Tel est, synthétisé, le propos de Florence Burgat . Il est exprimé en une langue très littéraire, au bon sens du terme, c'est-à-dire éloquente et précise à la fois. Il faut toutefois noter que les termes « analogie » et « homologie » y sont employés pour désigner des niveaux de discours   et n'ont pas le sens que leur donnent ordinairement les biologistes.
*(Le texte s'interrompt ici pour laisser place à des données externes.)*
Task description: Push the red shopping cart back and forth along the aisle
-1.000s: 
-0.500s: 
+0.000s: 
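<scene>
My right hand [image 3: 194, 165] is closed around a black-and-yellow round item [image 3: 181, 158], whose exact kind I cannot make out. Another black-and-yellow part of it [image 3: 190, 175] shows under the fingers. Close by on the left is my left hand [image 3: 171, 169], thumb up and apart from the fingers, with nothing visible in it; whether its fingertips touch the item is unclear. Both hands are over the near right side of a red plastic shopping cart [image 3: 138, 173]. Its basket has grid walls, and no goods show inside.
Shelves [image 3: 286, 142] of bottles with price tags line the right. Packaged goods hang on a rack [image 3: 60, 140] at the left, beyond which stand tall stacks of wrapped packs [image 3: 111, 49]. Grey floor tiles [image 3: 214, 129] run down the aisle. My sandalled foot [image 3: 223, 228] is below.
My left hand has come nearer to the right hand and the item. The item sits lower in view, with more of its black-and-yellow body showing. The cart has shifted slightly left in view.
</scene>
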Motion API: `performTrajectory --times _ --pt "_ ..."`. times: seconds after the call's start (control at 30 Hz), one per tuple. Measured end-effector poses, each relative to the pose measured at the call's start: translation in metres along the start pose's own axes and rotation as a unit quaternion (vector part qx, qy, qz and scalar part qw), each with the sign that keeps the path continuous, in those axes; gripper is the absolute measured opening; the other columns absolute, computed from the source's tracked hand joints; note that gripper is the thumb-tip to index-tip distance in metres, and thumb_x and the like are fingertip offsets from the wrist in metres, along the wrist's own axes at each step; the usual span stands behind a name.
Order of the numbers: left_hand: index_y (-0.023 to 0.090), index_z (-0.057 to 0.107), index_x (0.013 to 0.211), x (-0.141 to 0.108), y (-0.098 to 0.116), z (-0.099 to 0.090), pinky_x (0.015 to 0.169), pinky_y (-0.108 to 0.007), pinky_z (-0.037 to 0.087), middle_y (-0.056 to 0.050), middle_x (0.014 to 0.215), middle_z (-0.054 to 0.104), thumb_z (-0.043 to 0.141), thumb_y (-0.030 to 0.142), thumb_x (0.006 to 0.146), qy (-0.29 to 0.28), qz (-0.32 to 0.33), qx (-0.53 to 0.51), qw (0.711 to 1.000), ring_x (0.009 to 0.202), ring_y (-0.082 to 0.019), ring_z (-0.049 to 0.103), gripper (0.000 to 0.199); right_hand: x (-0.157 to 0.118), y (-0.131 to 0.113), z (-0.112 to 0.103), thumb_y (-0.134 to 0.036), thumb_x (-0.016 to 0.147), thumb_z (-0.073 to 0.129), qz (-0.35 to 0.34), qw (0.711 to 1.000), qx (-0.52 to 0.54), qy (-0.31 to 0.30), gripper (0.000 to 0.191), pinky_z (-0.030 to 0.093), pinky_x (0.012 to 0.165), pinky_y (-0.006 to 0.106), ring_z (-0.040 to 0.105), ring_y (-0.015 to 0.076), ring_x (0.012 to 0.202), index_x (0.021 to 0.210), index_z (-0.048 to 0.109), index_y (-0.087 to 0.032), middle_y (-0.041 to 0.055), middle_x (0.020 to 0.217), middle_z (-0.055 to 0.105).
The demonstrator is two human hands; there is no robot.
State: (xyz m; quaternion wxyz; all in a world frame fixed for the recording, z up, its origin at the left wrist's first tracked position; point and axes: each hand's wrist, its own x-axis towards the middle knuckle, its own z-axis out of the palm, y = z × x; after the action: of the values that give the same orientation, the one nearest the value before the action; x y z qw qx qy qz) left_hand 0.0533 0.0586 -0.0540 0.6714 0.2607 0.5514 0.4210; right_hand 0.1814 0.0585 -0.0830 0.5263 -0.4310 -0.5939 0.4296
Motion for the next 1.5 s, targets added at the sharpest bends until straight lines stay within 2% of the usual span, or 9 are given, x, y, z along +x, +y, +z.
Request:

Cet ouvrage qui se présente - trop modestement - comme un essai montre, de façon brillante, comment une intuition - celle de la différence entre la vie et le vivre, tellement limpide qu'elle pourrait sembler élémentaire, peut soutenir une réflexion dense et exigeante, s'apparentant parfois à la méditation, au sens de J.-J. Rousseau. Florence Burgat , se montre cependant très avertie du débat contemporain et des « dérives » qui s'y rencontrent. Elle retrouve parfois, avec des références et des intentions évidemment très différentes, des conclusions proches de celle de J.-F. Braunstein dans La Philosophie devenue folle   . J.-F. Braunstein s'en prend frontalement aux Studies et montre que l'on y trouve - sous couleur de progressisme et de dépassement de l'humanisme - une peu ragoûtante science-poubelle. FB, tout en défendant un humanisme plus conscient de ses présupposés et de ses limites, est tout aussi intransigeante à l'endroit d'un prétendu « verdissement de la conscience » : celui-ci ne vaut guère mieux que le verdissage cynique pratiqué par certaines firmes, c'est-à-dire le camouflages d'activités nocives au nom d'exigences morales hypocrites.